本笔记是 ESL 7.10 交叉验证 中图 7.9 的模拟,这也是 模拟:Fig. 7.3 的继续。

生成数据

这部分代码与 模拟:Fig. 7.3 相同,但这里我们只考虑 case 2 的情形。

# generate dataset
genX <- function(n = 80, p = 20){
  X = matrix(runif(n*p, 0, 1), ncol = p, nrow = n)
  return(X)
}
# generate response
genY <- function(X, case = 1){
  n = nrow(X)
  Y = numeric(n)
  if (case == 1){ # for the left panel of fig. 7.3
    Y = sapply(X[, 1], function(x) ifelse(x <= 0.5, 0, 1))
  }
  else {
    Y = apply(X[, 1:10], 1, function(x) ifelse(sum(x) > 5, 1, 0))
  }
  return(Y)
}
set.seed(1111)
X = genX()
Y = genY(X, case = 2)

最优子集回归的预测

采用leaps包中的regsubsets函数进行最优子集回归,因为该类没有对应predict函数,于是编写自己的预测函数,这部分代码也与 模拟:Fig. 7.3 相同。

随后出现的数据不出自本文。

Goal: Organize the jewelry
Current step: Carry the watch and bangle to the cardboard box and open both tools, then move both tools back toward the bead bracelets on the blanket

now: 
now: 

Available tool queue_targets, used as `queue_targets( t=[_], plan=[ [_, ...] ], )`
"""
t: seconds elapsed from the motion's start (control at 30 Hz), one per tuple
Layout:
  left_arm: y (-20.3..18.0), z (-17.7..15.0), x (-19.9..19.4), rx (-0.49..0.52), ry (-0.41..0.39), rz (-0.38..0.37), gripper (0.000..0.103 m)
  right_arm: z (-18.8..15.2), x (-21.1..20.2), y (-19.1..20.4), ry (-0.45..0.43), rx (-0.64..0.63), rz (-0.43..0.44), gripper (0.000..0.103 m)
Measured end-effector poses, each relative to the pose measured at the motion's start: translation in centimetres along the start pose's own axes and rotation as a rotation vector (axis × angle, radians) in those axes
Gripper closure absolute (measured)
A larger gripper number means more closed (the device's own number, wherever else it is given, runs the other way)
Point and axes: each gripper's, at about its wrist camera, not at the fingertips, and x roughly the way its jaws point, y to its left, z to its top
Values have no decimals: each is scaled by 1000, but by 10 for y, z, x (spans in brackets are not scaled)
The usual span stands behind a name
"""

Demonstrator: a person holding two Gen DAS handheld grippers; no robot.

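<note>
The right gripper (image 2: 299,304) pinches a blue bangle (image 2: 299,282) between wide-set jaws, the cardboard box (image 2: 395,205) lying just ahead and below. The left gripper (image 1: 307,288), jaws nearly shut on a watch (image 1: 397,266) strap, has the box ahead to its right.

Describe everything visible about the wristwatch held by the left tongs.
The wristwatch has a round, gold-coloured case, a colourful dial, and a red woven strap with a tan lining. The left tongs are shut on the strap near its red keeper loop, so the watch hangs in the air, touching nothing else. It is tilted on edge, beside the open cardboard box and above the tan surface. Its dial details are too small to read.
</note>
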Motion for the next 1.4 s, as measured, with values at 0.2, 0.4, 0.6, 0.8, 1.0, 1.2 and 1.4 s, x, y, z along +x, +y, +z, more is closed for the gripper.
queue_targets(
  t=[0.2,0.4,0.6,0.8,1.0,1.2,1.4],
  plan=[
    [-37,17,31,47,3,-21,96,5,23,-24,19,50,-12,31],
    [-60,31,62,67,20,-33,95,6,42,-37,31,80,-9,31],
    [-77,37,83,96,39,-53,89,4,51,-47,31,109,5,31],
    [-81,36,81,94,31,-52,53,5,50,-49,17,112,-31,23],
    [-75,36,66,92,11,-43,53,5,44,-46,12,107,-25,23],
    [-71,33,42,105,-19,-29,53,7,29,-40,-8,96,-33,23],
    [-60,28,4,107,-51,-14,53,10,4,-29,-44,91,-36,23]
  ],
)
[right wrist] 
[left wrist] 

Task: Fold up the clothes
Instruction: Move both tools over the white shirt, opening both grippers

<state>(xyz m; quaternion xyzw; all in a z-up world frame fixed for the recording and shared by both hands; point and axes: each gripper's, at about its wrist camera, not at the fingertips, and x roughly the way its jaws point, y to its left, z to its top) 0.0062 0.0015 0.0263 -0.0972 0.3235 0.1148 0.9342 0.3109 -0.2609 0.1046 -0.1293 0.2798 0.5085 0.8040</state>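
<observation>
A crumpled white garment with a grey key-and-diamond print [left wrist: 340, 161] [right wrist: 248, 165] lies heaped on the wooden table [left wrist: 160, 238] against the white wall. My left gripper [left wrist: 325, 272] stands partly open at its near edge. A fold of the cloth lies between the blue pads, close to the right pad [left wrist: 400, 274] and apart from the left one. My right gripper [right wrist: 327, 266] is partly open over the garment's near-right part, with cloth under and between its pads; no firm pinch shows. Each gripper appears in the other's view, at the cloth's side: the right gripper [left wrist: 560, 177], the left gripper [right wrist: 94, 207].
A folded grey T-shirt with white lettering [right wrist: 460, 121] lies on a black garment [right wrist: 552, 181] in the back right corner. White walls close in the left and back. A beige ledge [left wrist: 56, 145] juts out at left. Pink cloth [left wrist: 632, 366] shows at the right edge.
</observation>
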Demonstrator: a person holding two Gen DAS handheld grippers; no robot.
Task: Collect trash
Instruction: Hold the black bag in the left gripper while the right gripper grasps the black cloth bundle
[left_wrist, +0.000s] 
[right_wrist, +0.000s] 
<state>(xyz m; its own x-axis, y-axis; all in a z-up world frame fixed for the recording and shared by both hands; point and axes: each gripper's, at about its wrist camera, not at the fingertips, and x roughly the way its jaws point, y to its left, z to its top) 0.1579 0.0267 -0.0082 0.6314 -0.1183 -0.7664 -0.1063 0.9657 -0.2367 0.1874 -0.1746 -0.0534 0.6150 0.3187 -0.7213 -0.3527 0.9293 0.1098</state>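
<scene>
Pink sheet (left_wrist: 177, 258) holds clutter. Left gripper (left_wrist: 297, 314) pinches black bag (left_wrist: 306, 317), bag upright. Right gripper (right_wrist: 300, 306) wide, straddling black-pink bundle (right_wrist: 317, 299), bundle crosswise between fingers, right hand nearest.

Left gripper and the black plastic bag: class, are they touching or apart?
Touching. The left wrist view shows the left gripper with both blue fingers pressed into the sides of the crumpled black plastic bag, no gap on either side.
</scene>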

## use leaps package to do best subset selection
library(leaps)
## predict test dataset by using the best subset model with size p
predict.regsub <- function(model, p, X.test){
  which = summary(model)$which
  coef.raw = coef(model, p)
  # construct coef vector
  if (length(coef.raw) == p+1)
  {
    coef.vec = numeric(1+ncol(X.test)) # include intercept
    coef.vec[1] = coef.raw[1]
    flag = 1
  }
  else
  {
    coef.vec = numeric(ncol(X.test))
    flag = 0
  }
  j = flag + 1 # point to raw coef
  for (i in c(1:ncol(X.test)) + flag){
    if (which[p, i]){
      coef.vec[i] = coef.raw[j]
      j = j + 1
    }
  }
  # for simplicity, consider intercept; and in fact, every regsubset models have intercept
  pred = apply(cbind(1, X.test), 1, function(x) sum(x*coef.vec))
  return(pred)
}

交叉验证

根据单个训练集进行估计,

reg.pred = matrix(nrow = nrow(X.test), ncol = 20)
# divide into 10 fold randomly
parts = matrix(sample(80, 80), nrow = 8, ncol = 10)
# store prediction
cl.pred = matrix(nrow = 80, ncol = 20)
cv.err = matrix(nrow = 10, ncol = 20)
for (i in 1:10)
{
    X.test = X[parts[,i], ]
    X.train = X[-parts[,i], ]
    Y.train = Y[-parts[,i]]
    reg.sub = regsubsets(X.train, Y.train, nvmax = 20)
    for (j in 1:20){
        rawpred = predict.regsub(reg.sub, j, X.test)
        cl.pred[parts[,i], j] = sapply(rawpred, function(x) ifelse(x > 0.5, 1, 0))        
        cv.err[i, j] = mean((cl.pred[parts[,i],j] - Y[parts[,i]])^2)
    }
}
# # for each subset size
cverr = numeric(20)
for (j in 1:20)
{
    cverr[j] = mean((cl.pred[,j] - Y)^2)
}
cverr = apply(cv.err, 2, mean)
sd2.err = apply(cv.err, 2, var)
se.err = sqrt( sd2.err / 10 )

画图

采用下面代码绘制不同 subset size 情形下交叉验证误差以及一个标准误差的变化范围,

plot(cverr, type = "o", ylim = c(0, 0.6), ylab = "Misclassification Error", xlab = "Subset Size p")
for(i in 1:20)
{
    lines(c(i, i), c(cverr[i] - se.err[i], cverr[i] + se.err[i]), col = "blue", pch = 3)
    lines(c(i-0.2, i+0.2), c(cverr[i] - se.err[i], cverr[i] - se.err[i]), col = "blue", pch = 3)
    lines(c(i-0.2, i+0.2), c(cverr[i] + se.err[i], cverr[i] + se.err[i]), col = "blue", pch = 3)
}

另外加上 模拟:Fig. 7.3 中图四的预测误差的变化曲线(橙黄色),得到下面的图像,

可以看出,此次模拟很好地重现了原书 Fig. 7.9 曲线的变化趋势。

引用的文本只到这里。